Il Pesce
Se gli dai del porco non si offende (e comunque non parla). È il tonno rosso che è prepotentemente tornato sulle nostre tavole perché le quantità consentite per la pesca sono state aumentate a livello mondiale. Anche se non è più a rischio estinzione, meglio non abusare della generosità della natura. Se la prima regola è non sprecare, va quindi utilizzata ogni singola parte del grande pesce definito appunto il maiale del mare. Come per il cugino di terra, non si butta nulla.
L’altra definizione è “tonno di corsa”, perché va veloce (70 chilometri l’ora) quando entra a fine primavera nel Mediterraneo da Gibilterra. Qui feconda le uova nei mari di Sardegna e Sicilia nel momento in cui i muscoli hanno la migliore consistenza e, dopo un paio di mesi, riparte rapido verso il Messico o il Canada. Già il lungo spossante viaggio ci dà l’idea della tonicità del corpo e della qualità della sua carne. Quattordici sono i tagli.
L’Addome
Il filetto è la parte magra di addome e fianchi. Molto raffinato, non va sprecato alla griglia (meglio impiegare la codella, la parte posteriore). Costa tanto, seppure non quanto la ventresca, la grassa e morbidissima pancia, tanto più gustosa quando la femmina sta per deporre le uova. Già i semplici spaghetti in bianco diventano una delizia.
La parte più buona della ventresca è il tarantello. Compare per la prima volta in un menù nel XVI secolo alla volta di Carlo V di Spagna in visita a Taranto (la città da cui prende il nome). L’imperatore apprezzò particolarmente la versione essiccata che oggi – dalla Liguria alla Sicilia – si chiama mosciame, il prosciutto del mare.
Più povero – e solo nel trapanese – è il salame fatto con i pezzetti di carne che restano attaccati alla lisca.
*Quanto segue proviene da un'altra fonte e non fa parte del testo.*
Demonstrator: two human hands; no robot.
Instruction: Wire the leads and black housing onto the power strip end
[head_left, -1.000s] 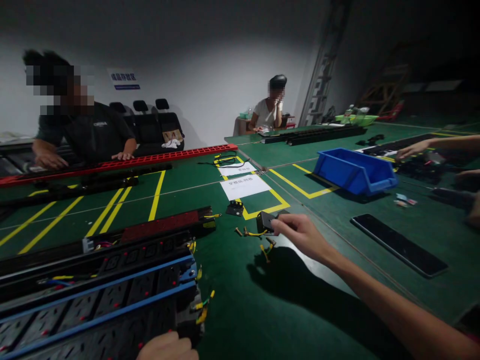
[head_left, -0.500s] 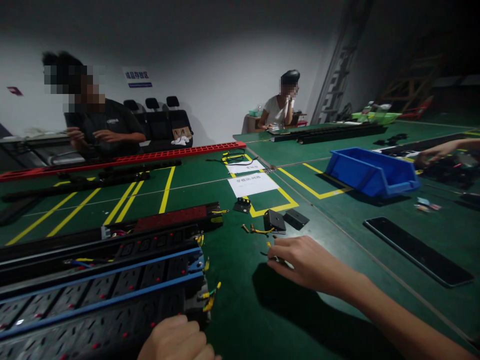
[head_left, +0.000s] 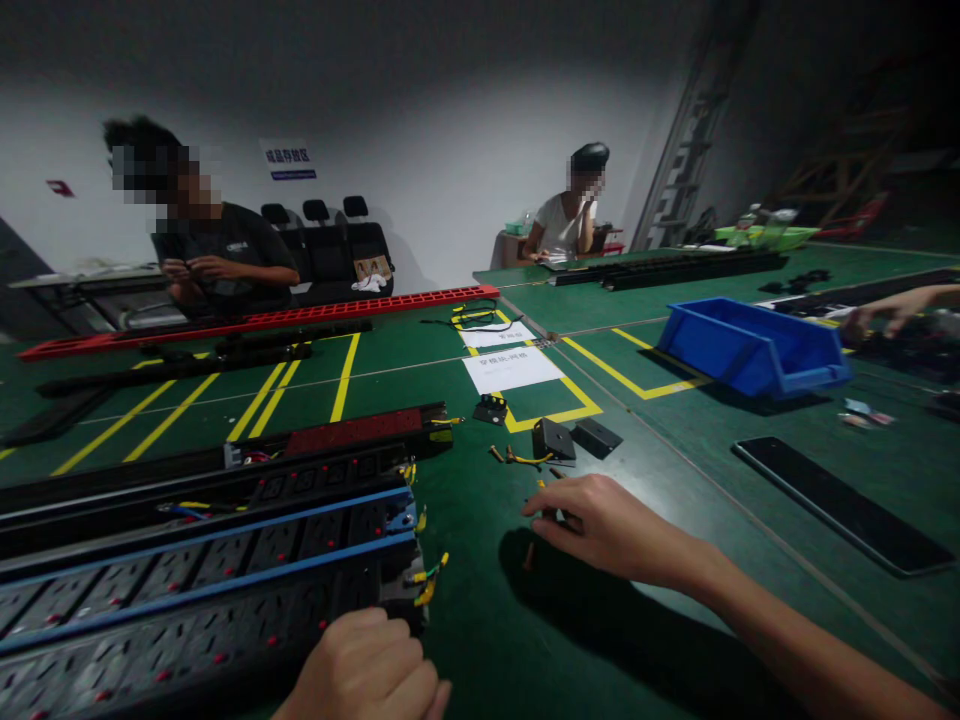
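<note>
My right hand [head_left: 600, 515] hovers over the green table, its fingers loosely bent and slightly apart. Below its fingertips is a small copper-coloured screw-like piece [head_left: 529, 556]. Just beyond the hand are a short yellow wire [head_left: 534, 461], another small brass-coloured piece [head_left: 496, 453] and two black box-like parts, one of them a small housing [head_left: 553, 440]. Low in the view, my left hand [head_left: 371, 665] is closed in a fist beside the black socket strips [head_left: 247, 610]; whatever its fingers may hold is hidden. Yellow and green wire ends [head_left: 433, 575] stick out of the strips' near ends.
A blue bin [head_left: 750, 350] and a black phone-like slab [head_left: 840, 505] are on the right. White paper labels [head_left: 514, 370] lie mid-table. Another person's hand [head_left: 892, 312] reaches in at far right. Two people sit beyond a red slotted rail [head_left: 262, 322].
The small copper-coloured piece now shows beneath my right hand, whose fingers have parted a little. My left hand has shifted slightly up and right in view. The whole view has tilted slightly.
</note>
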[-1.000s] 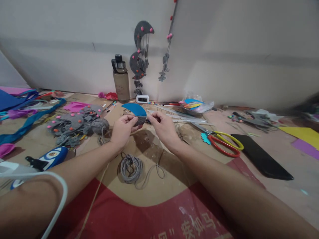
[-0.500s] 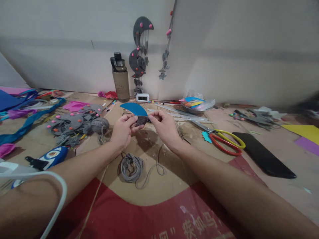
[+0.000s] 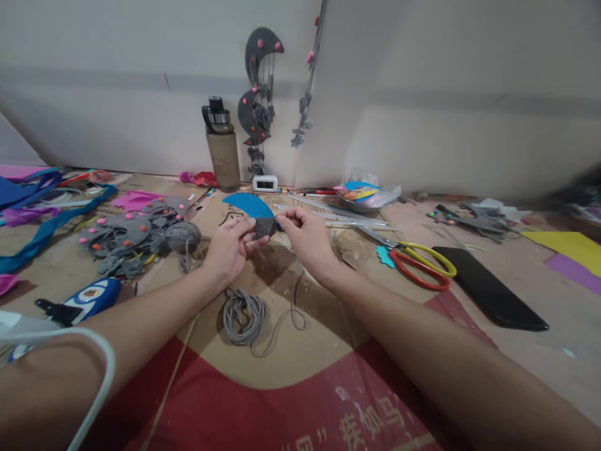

A Favignana lo chiamano ficazza, non chiedetemi perché. La salsiccia di tonno è invece il cosiddetto budello, lasciato in salamoia un paio di settimane impiegato per insaporire le insalate.
Ed eccoci al quinto quarto, le interiora. La bottarga, dall’arabo butarkhah: uovo di pesce all’interno del suo sacco. È così forte di sapore da esaltare anche i piatti più facili. Basta grattarla (poca! ché costa assai) sulla pasta o su dei crostini e la giornata cambia. Se si è bravi in cucina, provate la mousse di bottarga e ricotta.
Se avete la fortuna di comprare quella che affina Ciccio Sultano vi basta anche solo sniffarla. «È nella seconda chiamata di sale – spiega lo chef pluristellato di Ragusa – che dalla fermentazione si passa alla fase floreale». Lui e il suo esperto amico Alfio Visalli aggiungono petali di rosa, sambuco, miele ibleo e altri segreti.
I Polmoni
Dai tonni maschi deriva il lattume, il liquido seminale, da usare tagliato in tocchetti col prezzemolo e poi sfumato. Il cuore – lavorato come la bottarga – va consumato dopo pochi giorni, anche solo con limone. Stessa cosa per i polmoni.
Tutti gli scarti – compresa la parte nera col sangue che solitamente non viene apprezzata – messi sott’olio diventano la buzzonaglia. Costa poco o nulla (non fate capire che siete turisti) ed è magnifica come condimento della pasta.
Le guance, infine, sono ideali crude con prezzemolo e extravergine d’oliva. All’elenco manca il dorso, la parte più magra che si usa per le democratiche scatolette. Di loro ne parliamo qui!
La ricetta della tagliata di tonno con marmellata di peperoni dello Chef Giovanni Guarneri, ristorante Don Camillo – Siracusa
Ingredienti
Preparazione
Step 1
Per la marmellata: separare i peperoni per colore, lavarli, privarli dei semi, cuocerli a vapore per 2 ore circa. Sgocciolarli strizzandoli per bene. Frullarli e metterli in una casseruola, aggiungendo il 30% di zucchero e una spruzzata di aceto di vino bianco.
Step 2
Per la tagliata di tonno: da un filetto, tagliare una fetta spessa, ungerla di olio, salare e pepare abbondantemente. Scaldare una padella antiaderente e cicatrizzare il trancio di tonno da tutti i lati. Coprire e lasciare cuocere.
Step 3
Scaloppare il tonno, disporlo nel piatto, bagnarlo con una riduzione di aceto e servirlo accompagnato dalla marmellata di peperoni.